WORK TASK:
Scan the listing below for the string "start" and copy each line where it turns up.

RECORDED DATA:
Segment Open
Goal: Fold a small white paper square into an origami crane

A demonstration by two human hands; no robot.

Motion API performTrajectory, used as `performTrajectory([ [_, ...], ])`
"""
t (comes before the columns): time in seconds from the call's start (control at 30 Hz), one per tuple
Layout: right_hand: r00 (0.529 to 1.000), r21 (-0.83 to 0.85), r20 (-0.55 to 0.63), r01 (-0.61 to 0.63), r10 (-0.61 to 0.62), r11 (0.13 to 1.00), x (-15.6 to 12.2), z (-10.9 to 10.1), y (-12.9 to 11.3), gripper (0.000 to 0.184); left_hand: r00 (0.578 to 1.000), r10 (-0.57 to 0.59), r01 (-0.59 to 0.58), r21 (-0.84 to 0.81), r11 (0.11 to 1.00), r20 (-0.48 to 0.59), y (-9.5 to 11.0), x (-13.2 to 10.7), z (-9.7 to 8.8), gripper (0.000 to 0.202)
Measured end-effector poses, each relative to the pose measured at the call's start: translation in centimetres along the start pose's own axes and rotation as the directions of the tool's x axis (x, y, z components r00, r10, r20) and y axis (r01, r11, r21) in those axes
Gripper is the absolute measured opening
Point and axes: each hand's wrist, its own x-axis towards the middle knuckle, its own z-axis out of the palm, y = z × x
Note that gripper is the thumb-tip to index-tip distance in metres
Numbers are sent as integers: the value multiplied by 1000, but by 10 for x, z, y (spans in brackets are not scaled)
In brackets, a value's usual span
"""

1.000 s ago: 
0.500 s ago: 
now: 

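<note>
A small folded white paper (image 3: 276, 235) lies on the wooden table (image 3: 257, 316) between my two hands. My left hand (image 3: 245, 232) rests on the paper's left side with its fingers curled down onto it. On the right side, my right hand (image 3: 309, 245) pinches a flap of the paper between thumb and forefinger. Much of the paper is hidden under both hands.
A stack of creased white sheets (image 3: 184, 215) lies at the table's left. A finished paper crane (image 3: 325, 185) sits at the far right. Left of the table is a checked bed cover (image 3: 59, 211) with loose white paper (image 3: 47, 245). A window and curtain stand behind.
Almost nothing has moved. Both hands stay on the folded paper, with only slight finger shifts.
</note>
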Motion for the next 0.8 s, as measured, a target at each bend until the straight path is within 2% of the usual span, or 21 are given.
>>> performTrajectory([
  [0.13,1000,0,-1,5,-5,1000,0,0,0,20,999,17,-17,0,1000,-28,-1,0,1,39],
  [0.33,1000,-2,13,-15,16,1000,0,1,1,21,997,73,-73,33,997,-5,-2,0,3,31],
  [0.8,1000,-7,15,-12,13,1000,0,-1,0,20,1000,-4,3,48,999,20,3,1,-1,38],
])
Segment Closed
EXERCISE SOLUTION:
t (comes before the columns): time in seconds from the call's start (control at 30 Hz), one per tuple
Measured end-effector poses, each relative to the pose measured at the call's start: translation in centimetres along the start pose's own axes and rotation as the directions of the tool's x axis (x, y, z components r00, r10, r20) and y axis (r01, r11, r21) in those axes

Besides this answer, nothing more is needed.